Top of Source records

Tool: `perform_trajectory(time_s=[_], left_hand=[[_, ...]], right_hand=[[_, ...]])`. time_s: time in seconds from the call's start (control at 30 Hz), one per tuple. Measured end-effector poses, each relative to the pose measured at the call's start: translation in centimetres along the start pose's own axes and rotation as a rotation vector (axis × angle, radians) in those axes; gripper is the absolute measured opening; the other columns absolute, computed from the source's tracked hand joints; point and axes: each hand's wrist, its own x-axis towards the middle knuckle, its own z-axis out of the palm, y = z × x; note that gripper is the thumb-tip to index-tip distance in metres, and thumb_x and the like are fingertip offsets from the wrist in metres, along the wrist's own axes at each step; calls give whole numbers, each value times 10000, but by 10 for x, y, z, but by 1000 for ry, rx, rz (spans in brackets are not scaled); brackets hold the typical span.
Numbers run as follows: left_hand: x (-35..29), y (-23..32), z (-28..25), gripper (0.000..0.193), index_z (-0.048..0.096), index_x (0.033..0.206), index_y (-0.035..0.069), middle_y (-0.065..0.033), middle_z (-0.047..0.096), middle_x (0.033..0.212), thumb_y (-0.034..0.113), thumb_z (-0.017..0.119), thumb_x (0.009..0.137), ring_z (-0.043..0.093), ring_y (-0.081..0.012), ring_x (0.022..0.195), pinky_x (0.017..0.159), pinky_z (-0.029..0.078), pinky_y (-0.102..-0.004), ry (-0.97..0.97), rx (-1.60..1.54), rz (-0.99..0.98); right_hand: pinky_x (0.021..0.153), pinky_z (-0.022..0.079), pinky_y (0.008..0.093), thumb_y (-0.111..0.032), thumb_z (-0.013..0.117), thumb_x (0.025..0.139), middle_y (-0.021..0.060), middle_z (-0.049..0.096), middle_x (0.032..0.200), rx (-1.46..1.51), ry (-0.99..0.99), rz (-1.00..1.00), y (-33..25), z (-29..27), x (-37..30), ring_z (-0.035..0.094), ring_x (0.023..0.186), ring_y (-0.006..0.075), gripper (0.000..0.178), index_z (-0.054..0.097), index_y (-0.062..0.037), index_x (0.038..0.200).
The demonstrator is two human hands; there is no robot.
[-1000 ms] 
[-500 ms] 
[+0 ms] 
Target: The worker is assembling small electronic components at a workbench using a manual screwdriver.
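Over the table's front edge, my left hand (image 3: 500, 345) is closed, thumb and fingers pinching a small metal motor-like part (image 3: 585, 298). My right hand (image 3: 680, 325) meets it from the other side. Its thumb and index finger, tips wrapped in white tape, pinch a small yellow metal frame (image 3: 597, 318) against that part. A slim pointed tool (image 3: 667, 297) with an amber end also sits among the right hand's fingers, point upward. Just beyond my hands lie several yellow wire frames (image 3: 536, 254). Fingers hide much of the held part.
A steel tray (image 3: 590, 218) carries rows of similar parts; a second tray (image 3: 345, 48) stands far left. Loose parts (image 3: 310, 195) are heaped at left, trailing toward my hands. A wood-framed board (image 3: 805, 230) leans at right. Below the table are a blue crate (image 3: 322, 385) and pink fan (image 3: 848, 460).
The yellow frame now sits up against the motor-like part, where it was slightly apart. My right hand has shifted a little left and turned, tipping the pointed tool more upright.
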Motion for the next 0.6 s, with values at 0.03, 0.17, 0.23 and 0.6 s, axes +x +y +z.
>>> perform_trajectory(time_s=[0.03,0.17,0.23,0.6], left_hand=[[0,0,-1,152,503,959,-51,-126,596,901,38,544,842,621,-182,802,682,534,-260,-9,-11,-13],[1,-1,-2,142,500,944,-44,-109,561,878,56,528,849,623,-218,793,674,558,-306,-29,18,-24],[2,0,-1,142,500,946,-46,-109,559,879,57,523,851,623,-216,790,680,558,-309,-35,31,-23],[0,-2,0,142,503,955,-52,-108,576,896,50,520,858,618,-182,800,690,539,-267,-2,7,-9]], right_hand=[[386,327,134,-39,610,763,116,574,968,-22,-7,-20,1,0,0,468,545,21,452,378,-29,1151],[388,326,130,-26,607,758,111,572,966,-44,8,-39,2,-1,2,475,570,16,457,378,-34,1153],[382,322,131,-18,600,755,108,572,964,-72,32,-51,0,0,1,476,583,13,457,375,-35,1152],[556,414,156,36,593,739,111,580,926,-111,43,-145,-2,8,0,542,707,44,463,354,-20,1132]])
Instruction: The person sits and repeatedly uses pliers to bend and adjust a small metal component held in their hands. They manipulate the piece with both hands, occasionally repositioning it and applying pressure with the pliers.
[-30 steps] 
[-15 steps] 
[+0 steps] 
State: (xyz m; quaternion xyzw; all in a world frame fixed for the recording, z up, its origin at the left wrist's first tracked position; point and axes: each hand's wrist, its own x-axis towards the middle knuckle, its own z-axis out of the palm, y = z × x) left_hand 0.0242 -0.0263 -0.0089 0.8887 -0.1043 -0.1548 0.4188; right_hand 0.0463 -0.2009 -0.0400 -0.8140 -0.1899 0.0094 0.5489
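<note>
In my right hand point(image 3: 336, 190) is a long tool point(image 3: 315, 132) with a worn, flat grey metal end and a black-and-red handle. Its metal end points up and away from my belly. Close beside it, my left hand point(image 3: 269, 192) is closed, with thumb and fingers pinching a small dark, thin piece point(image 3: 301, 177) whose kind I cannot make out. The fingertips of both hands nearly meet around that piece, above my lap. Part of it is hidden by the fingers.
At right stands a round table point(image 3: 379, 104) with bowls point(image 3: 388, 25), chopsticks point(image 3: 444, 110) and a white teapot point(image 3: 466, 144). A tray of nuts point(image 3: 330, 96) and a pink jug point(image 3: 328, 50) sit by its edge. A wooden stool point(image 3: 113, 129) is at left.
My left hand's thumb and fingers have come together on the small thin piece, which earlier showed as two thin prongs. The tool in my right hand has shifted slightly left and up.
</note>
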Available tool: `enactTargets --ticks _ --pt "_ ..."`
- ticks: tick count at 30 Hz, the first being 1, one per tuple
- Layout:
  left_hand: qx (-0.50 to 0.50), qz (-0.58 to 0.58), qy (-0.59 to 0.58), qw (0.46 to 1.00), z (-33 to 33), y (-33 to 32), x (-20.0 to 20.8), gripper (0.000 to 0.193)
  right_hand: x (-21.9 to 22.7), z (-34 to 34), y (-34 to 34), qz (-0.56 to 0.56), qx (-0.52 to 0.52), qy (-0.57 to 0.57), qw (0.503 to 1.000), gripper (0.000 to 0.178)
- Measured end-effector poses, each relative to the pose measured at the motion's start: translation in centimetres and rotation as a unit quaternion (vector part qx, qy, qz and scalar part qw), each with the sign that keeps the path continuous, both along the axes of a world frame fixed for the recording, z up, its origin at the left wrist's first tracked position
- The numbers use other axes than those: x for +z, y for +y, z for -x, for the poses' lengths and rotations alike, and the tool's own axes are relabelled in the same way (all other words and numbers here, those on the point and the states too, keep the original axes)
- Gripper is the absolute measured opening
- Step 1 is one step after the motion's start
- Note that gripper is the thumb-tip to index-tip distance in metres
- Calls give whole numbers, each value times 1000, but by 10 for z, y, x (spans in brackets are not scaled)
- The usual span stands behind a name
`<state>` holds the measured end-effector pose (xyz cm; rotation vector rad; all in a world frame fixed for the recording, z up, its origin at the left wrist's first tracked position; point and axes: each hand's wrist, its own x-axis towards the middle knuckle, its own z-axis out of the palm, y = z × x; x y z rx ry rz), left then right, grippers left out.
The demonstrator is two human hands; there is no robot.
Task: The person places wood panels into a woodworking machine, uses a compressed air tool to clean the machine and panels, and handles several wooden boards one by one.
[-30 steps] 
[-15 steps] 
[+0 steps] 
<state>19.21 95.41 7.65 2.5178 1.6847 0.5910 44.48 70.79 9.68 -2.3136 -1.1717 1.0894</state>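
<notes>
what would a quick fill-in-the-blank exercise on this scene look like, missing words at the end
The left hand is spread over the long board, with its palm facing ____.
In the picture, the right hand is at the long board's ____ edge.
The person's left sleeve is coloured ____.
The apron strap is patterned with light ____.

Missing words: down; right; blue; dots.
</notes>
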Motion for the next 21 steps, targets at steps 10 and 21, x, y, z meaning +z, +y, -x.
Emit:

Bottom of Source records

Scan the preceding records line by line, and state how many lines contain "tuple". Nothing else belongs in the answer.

2